- **Task goal**
Repeat only the stretch of lines below that runs from the line with "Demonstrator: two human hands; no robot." through the line with "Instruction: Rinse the", unaltered.

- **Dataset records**
=== Section Start ===
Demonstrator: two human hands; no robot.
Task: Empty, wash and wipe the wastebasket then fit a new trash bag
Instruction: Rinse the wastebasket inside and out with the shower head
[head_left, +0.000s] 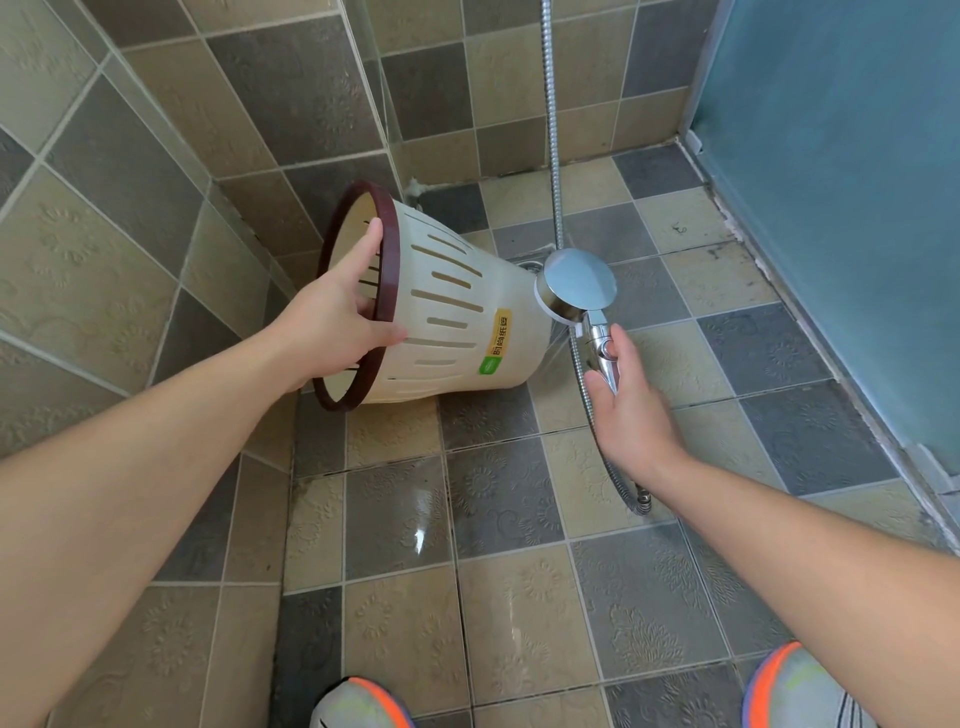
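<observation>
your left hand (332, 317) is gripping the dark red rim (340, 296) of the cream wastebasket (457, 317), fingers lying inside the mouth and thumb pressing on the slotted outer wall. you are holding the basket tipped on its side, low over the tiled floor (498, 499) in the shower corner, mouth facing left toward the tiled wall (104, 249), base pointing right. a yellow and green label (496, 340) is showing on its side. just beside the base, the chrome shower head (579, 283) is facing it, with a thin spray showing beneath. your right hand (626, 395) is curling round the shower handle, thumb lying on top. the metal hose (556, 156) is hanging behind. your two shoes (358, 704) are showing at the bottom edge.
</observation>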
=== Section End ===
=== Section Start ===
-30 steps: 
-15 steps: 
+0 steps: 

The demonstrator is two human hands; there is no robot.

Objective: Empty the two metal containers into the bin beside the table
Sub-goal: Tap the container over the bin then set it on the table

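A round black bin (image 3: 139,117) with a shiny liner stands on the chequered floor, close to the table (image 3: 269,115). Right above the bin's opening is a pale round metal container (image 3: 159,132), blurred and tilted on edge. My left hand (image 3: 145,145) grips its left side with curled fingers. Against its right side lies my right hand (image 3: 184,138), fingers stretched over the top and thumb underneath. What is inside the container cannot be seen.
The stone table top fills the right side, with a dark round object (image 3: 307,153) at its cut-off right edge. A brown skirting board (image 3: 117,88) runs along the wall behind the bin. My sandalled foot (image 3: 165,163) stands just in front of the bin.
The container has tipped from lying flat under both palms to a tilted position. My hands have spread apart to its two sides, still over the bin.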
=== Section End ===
- **Response area**
Demonstrator: two human hands; no robot.
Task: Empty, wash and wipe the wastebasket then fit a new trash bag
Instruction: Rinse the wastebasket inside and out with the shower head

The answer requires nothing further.